[Gluster-devel] Quality of Service in Glusterfs

Thu Mar 3 09:19:07 UTC 2016

Hi all,

This mail is an initiation of discussion on how to provide QoS in Glusterfs. The thoughts I've put in this mail are in the context of Glusterfs architecture till (and including) 3.x series. Discussions and suggestions for 4.0 are welcome. Please note that this is a very much Work in Progress as QoS for Storage is complex, relatively new (at least in non-proprietary world) and the requirements can vary. One of the objectives of this exercise is collection of requirements and determining the scope of QoS.

Some of my own reading [1][2] and discussions with others led to three QoS guarantees :

Note: From what I know, QoS guarantees seem to be on throughput and is measured in terms of IOPS. Pointers to any QoS implementations/solutions targeting latency are welcome.

1. Reservations: This is a guaranteed performance. However given our architecture, total reservations cannot exceed the capacity of weakest brick in the cluster. This is because the brick can become an hot-spot for the I/O and in worst-case scenario all I/O might be directed to that node. Is this acceptable? Note that cluster/distribute and cluster/shard can solve the problem of hotspots for directories and files respectively to a certain extent. Even with distribute and sharding the basic exercise of coming up with a capacity to be used for admission control of clients still not solved (In other words, what is the total reservation we can provide even with sharding and distribute). Any pointers or suggestions are much appreciated.

2. Limits: This is maximum IOPS a client can attain. Note that total limits should not be greater than the total throughput of volume. Note that by having limits we can control "noisy neighbors". There have been attempts to solve Noisy neighbor problem using throttling [3].

3. Proportional Shares: When the clients have met their reservations but not exceeded their limitations, the capacity is shared with others in proportion to their weights.
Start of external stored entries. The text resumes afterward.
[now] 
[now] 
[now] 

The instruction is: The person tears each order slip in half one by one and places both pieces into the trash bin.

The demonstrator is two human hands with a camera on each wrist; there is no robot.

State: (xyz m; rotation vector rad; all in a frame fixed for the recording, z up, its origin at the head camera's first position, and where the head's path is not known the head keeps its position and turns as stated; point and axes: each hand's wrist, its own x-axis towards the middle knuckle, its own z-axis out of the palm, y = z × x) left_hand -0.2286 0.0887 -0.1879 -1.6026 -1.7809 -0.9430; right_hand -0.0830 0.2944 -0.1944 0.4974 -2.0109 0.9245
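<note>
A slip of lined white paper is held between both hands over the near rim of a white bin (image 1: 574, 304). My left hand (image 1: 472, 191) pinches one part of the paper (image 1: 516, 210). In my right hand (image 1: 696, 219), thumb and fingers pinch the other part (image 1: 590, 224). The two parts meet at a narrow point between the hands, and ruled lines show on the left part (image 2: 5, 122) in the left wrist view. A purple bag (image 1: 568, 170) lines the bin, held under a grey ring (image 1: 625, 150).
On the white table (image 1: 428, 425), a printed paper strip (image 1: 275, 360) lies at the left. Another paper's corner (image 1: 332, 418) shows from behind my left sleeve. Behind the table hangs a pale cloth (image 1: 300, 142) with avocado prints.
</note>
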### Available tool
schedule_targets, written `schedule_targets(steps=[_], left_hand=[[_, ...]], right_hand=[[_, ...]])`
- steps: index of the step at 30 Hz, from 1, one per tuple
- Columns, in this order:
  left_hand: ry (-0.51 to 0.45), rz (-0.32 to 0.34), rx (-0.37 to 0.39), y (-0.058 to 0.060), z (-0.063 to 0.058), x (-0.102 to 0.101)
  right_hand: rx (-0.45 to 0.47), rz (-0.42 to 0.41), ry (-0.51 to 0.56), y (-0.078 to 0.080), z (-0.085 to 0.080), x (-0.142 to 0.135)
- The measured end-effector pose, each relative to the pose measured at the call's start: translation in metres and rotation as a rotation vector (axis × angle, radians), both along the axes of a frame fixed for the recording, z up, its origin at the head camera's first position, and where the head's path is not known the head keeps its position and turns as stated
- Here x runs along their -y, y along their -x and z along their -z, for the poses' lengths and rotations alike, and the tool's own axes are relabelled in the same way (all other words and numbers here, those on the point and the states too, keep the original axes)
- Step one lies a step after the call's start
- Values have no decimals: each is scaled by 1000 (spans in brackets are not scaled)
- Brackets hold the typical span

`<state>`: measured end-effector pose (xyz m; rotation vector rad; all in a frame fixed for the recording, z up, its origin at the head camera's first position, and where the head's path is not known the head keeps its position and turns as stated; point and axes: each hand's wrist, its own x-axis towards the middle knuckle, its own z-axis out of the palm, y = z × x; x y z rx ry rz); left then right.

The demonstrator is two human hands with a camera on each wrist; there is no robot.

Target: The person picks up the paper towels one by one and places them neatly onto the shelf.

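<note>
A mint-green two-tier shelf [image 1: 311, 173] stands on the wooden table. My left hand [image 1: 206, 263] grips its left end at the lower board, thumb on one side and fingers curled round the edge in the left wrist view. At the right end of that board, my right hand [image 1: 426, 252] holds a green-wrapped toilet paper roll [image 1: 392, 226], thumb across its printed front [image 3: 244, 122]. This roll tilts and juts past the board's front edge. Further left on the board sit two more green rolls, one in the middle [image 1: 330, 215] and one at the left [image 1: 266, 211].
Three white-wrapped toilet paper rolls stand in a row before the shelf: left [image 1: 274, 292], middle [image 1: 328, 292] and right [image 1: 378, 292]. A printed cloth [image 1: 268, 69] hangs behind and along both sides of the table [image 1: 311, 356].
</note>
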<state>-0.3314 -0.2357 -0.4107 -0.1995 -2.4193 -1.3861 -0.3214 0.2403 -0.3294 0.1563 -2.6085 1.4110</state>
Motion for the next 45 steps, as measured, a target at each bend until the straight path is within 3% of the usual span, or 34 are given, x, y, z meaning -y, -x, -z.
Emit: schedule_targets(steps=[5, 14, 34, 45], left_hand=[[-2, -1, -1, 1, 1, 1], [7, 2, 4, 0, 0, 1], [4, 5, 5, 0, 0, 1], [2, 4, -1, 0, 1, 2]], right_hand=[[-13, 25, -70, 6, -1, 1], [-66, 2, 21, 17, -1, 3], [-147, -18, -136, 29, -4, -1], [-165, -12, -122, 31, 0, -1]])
dmclock [2] seems to fit our requirements. Some of the positives I found are:

1. QoS can be implemented in a distributed system, requiring no communication between bricks/servers themselves.
2. Claims to adapt to varying capacity. One of the problems Jeff pointed out in using Token bucket algorithms was determining the number of tokens to be introduced into the system. This algorithm has no such requirement. Note that unlike cpu, throughput of storage (at least for magnetic disks) is stateful.
3. Its intuitive and simple.

Some of the questions/open-topics (from my understanding):

1. How to allocate costs of different fops? What is the standard we can use for comparing different fops like lookup, readdirp, read, write etc? This gets more complicated because of fop overloading. For eg., a lookup can fetch the entire content of the file if it is "small enough". How can we convert this information into a single number representing reservations/limits? In other words what does the term IOPS represent in a distributed file-system like Glusterfs?

2. Since IOPS seem to be dependent on workloads, what are the workloads we should be using to test our QoS guarantees?
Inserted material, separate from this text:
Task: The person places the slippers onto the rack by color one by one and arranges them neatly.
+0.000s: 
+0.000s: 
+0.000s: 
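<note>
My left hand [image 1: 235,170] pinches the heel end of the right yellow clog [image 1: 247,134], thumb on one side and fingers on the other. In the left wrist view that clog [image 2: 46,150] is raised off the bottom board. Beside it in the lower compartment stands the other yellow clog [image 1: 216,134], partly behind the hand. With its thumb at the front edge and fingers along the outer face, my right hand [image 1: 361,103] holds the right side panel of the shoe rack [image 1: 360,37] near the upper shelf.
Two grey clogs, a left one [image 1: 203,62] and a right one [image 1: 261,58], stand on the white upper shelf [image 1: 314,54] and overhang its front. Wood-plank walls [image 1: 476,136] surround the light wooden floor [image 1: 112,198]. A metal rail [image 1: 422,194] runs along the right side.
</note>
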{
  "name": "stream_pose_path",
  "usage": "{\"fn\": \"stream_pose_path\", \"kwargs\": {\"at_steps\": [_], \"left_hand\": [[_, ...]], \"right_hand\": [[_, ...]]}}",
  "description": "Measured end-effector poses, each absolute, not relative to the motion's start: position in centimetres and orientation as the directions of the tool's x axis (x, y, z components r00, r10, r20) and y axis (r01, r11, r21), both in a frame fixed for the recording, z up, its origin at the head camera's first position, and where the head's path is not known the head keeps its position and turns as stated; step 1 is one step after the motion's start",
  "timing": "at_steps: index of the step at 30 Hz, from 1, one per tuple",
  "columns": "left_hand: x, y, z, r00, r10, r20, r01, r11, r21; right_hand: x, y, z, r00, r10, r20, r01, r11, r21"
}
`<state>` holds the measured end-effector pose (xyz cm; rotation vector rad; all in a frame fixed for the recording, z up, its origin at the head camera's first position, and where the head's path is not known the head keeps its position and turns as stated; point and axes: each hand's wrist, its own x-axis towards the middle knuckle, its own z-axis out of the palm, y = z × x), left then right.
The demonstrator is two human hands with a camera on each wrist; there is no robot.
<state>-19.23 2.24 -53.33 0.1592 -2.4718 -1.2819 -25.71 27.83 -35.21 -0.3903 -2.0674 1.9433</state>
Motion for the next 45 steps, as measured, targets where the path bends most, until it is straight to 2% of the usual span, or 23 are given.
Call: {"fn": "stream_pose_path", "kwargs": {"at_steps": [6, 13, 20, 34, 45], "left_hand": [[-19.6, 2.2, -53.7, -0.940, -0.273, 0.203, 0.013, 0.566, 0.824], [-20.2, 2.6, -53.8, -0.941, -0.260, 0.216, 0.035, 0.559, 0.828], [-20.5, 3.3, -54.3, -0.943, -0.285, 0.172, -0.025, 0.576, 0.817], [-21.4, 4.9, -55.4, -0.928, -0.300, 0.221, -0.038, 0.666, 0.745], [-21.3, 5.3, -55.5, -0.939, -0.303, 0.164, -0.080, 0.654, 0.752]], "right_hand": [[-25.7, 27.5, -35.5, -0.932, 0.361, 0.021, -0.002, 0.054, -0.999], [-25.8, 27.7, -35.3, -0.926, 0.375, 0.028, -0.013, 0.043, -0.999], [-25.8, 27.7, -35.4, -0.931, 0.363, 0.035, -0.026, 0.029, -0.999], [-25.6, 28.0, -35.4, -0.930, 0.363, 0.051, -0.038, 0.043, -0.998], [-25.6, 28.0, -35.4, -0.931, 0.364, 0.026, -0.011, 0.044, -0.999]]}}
3. Relation of QoS with Throttling. Should throttling be implemented as part of QoS? Since Throttling concerns itself with enforcing limits on resource consumption, I assume similar functionality can be achieved by setting limits for different clients (self-heal-daemon, rebalance process, clients etc).
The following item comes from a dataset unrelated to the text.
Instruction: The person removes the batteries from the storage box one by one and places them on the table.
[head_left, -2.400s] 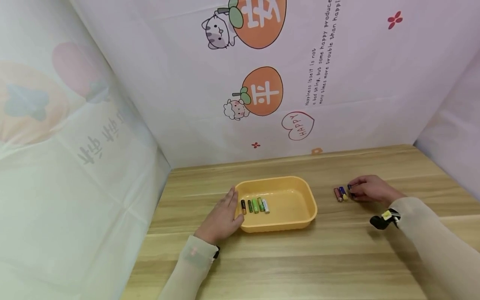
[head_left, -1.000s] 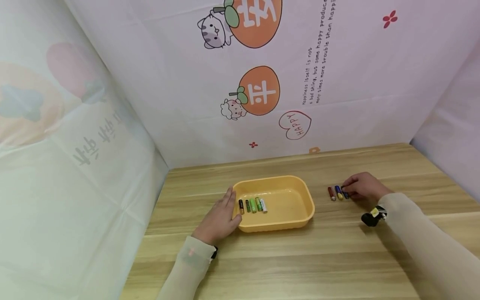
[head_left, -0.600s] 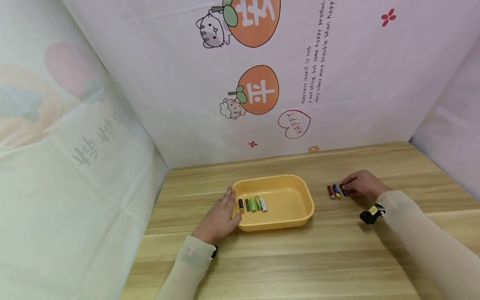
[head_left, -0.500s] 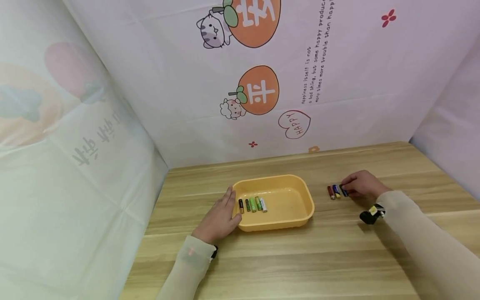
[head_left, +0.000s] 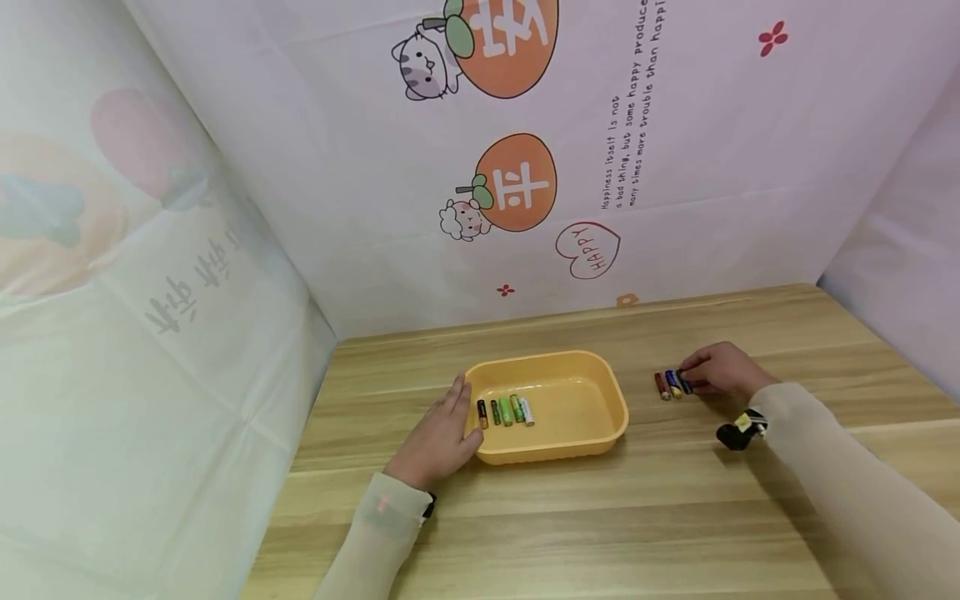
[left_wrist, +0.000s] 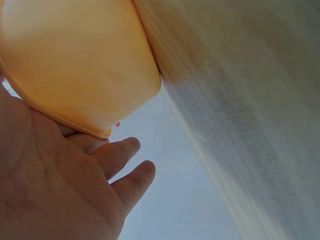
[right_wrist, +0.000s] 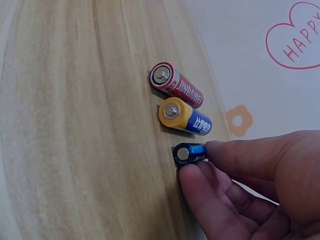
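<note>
My left hand [head_left: 441, 433] lies against the left end of a yellow plastic tray [head_left: 581, 417], its fingers fairly straight along the rim. The left wrist view has the palm [left_wrist: 55, 185] beside the tray's outer wall [left_wrist: 85, 60]. Between thumb and fingertips, my right hand [head_left: 726, 368] pinches a dark blue battery [right_wrist: 192, 152] low at the tabletop. Beside it lie a blue-and-yellow battery [right_wrist: 186, 117] and a red battery [right_wrist: 176, 84], roughly parallel, ends towards the right wrist camera. Inside the tray, several batteries form a row, among them a black one [head_left: 482, 414] and a white one [head_left: 527, 412].
A wooden table [head_left: 555, 525] carries everything. White printed cloth [head_left: 375, 208] rises behind its back edge, and more cloth [head_left: 150, 400] hangs on the left. Bare wood separates the tray from the loose batteries.
My right hand has brought the dark blue battery leftwards, nearer the blue-and-yellow one. The left hand keeps its place on the tray. The head view has shifted slightly.
</note>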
4. Granularity of "clients". Should it be
   * a single application?
   * a single mount process?
   * a set of applications running on a mount?
   * An abstract tenant which can span multiple mount points?

  How do we pass this "client" information through a Posix file-system interface?

5. Should "security/isolation" be part of QoS guarantees? Multi-tenancy support attempts to solve the data isolation problem. QoS tries to solve the performance isolation problem. Are there any parallels between them? What is the scope of this exercise?

6. Caching layer is on clients. If we are going to implement QoS engine on bricks, how do we consolidate both? What about caching in VFS?

7. Other unknowns/requirements which I am not aware of.

Thanks to Jeff, Vijay and Steve for their inputs till now.

[1] https://github.com/kubernetes/kubernetes/blob/release-1.1/docs/proposals/resource-qos.md
[2] https://labs.vmware.com/download/122/
[3] https://www.gluster.org/pipermail/gluster-devel/2016-January/048007.html

regards,
Raghavendra